I know it is very difficult getting info from PC :roll: 

Got to PC, in the little SEARCH box type bristlenose- I got back 7 pages of info for them.


----------



## Fishnut2 (Jan 18, 2005)

Hi Mr,
It looks a common Bristlenose pleco. Ancistrus sp. It's definetely a male, as the females won't have any bristles above the lip area. It might be a different type of ancistrus... but Ancistrus are the only plecos that get bristles on the face.
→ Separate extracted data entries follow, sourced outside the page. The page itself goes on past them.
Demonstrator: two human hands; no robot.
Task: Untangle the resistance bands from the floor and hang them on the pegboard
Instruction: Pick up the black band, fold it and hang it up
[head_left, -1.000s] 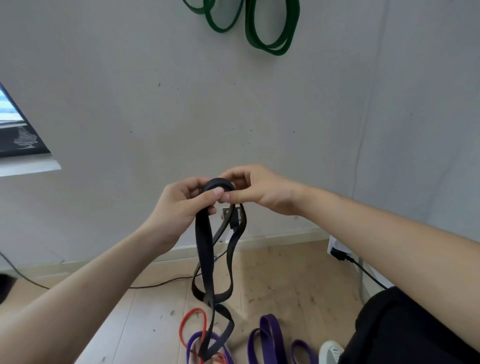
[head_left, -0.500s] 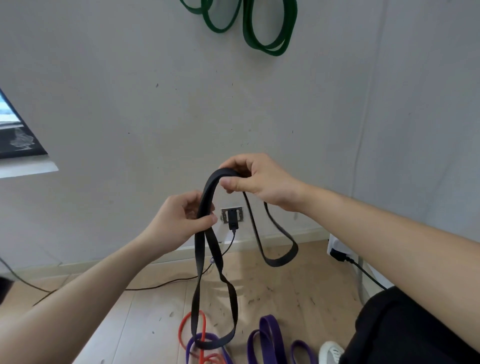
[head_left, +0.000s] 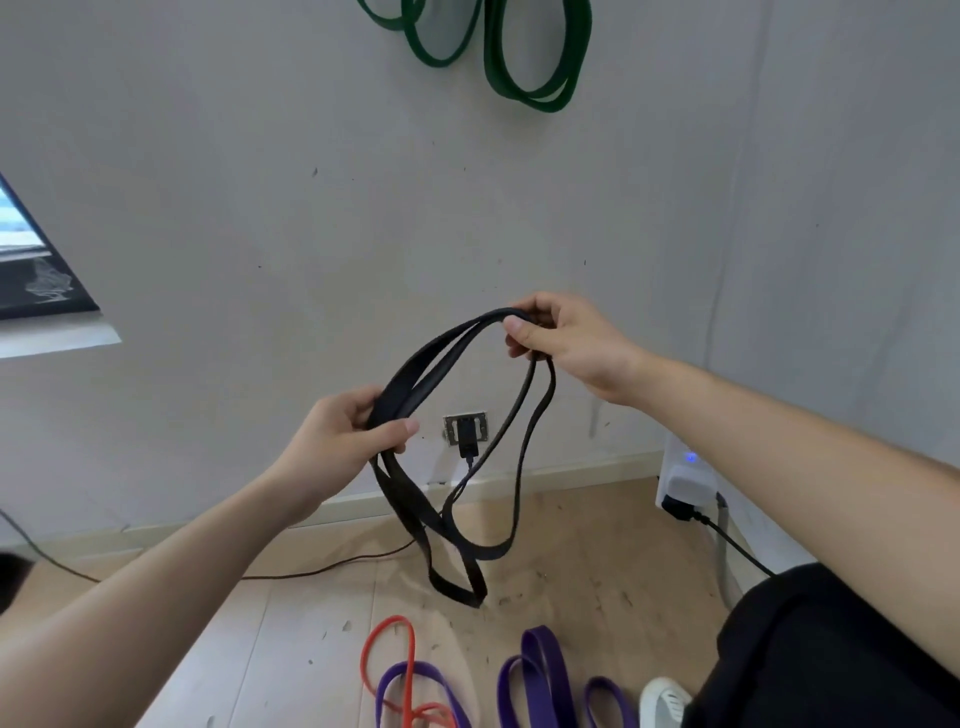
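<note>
The black band (head_left: 415, 374) is seen as matt rubber; the floor (head_left: 571, 545) as pale wood, scuffed; the wall (head_left: 260, 182) as matt, speckled.

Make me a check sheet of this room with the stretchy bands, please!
Surface: wooden floor, with small dark specks.
Job's things: black band held up; red band and purple bands overlap on the floor; green bands hang on the wall.
Clutter: nothing seen.
Hands: left hand and right hand both grip the black band.
Cables: black plug in a wall socket; thin cable along the floor; white adapter at right.
Surroundings: grey wall, dark picture at left.
</note>
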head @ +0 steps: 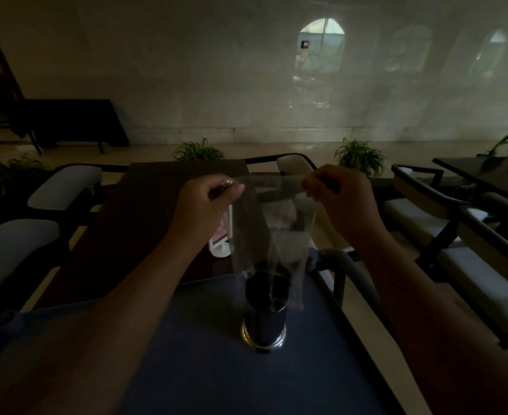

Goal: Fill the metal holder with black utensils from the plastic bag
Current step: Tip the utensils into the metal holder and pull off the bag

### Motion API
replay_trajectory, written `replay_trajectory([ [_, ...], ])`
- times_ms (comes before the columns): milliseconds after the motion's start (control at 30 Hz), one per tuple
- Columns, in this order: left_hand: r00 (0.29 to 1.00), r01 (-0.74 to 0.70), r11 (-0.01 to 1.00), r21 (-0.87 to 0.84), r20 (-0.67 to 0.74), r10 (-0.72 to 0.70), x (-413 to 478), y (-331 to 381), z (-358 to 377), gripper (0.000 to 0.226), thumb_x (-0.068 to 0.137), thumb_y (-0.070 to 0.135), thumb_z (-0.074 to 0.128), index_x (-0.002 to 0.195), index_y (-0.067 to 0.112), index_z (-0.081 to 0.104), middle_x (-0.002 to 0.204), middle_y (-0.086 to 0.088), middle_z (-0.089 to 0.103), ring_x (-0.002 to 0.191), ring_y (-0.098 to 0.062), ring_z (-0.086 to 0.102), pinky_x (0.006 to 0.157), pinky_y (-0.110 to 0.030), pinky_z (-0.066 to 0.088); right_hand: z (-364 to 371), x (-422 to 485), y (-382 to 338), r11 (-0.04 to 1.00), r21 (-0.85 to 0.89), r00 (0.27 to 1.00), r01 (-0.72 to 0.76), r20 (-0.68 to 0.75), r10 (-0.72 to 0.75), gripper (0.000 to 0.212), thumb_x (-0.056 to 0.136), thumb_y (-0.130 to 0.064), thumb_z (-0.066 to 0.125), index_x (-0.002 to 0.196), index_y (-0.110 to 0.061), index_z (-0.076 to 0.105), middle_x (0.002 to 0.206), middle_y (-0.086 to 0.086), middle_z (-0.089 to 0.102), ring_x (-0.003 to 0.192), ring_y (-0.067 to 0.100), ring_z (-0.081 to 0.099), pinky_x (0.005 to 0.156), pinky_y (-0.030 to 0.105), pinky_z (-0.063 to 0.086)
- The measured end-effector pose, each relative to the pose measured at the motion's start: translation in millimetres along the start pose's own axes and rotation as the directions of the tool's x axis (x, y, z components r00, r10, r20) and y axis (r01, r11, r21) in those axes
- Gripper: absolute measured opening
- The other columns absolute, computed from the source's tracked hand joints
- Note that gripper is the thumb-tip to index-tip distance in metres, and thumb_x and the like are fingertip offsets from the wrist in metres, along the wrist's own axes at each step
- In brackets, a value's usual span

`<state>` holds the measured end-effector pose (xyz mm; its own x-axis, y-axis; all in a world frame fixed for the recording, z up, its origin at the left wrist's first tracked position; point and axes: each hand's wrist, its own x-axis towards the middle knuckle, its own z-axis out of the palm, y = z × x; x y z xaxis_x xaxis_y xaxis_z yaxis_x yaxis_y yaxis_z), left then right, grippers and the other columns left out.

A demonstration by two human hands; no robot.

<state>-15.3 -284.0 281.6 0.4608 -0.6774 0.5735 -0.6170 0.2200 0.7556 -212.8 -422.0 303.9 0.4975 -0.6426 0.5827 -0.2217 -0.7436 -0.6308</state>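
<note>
Above metal holder (263, 326): left hand (206, 202), right hand (344, 199) pinch plastic bag (272, 232) top; no writing legible.

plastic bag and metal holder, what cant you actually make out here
- Head view: the black utensils are a dark mass; the dim light and crinkled plastic bag hide their number and type.
- How full the metal holder is: the bag covers its mouth.
- The left hand and right hand pinch the bag's top; their fingertips curl out of sight.
</note>
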Motion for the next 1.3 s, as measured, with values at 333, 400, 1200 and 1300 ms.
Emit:
replay_trajectory([
  [333,0.999,-0.015,0.999,-0.042,-0.045,0.013,7,9,-2,0.014,0.091,0.022,0.065,0.080,0.018,0.073,0.073,0.005,0.071,0.069,-0.002,0.066,0.066,-0.013,0.051,-9,8,-11,0.998,0.046,0.999,0.041,-0.032,-0.040,0.010,0.092,-0.018,0.063,0.087,-0.025,0.068,0.074,-0.009,0.067,0.066,-0.001,0.064,0.063,0.015,0.054],
  [400,0.997,-0.039,0.998,-0.049,-0.071,0.036,13,14,-4,0.018,0.090,0.026,0.066,0.077,0.014,0.073,0.067,0.000,0.070,0.066,-0.002,0.065,0.064,-0.012,0.050,-13,13,-19,0.996,0.078,0.998,0.038,-0.045,-0.035,0.008,0.093,-0.017,0.063,0.090,-0.017,0.071,0.076,0.000,0.070,0.068,0.011,0.068,0.064,0.022,0.057],
  [1200,0.972,0.211,0.908,0.363,0.017,-0.233,-57,-22,-162,0.015,0.091,0.014,0.063,0.094,0.026,0.073,0.101,0.006,0.071,0.098,-0.006,0.063,0.084,-0.028,0.049,139,-17,-54,0.988,0.133,0.956,0.082,0.271,-0.116,0.019,0.090,-0.018,0.065,0.084,-0.035,0.060,0.074,-0.021,0.060,0.071,-0.012,0.062,0.060,0.010,0.046],
  [1300,0.964,0.243,0.878,0.412,-0.001,-0.266,-83,-39,-176,0.015,0.091,0.013,0.064,0.095,0.026,0.073,0.103,0.009,0.070,0.097,0.005,0.060,0.080,-0.016,0.046,162,-40,-53,0.990,0.122,0.930,0.067,0.352,-0.106,0.026,0.089,-0.016,0.065,0.088,-0.041,0.058,0.081,-0.026,0.058,0.080,-0.020,0.057,0.065,0.006,0.044],
])
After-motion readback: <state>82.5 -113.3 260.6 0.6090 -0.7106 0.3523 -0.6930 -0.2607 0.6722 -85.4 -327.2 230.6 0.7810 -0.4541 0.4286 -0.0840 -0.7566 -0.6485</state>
The common BN pleco (and Long fins) don't have an assigned L# yet. -I could be wrong- Hope this helps!


----------



## Barbie (Jan 22, 2005)

It's definitely one of the common bristlenose species.  Probably Ancistrus triradiatus.  Plecos that are described are not given L numbers, so this fish does not have one, and never will.  Hope that helps!

Barbie


----------



## Osiris (Jan 18, 2005)

hey Barbie is that a L260 in your photo????


----------



## Osiris (Jan 18, 2005)

DavidDoyle @ Wed Apr 06 said:


> I know it is very difficult getting info from PC  :roll:
> 
> Got to PC, in the little SEARCH box type bristlenose- I got back 7 pages of info for them.



:roll: 

Well maybe he likes showing off pics to be re-assured, geez.


----------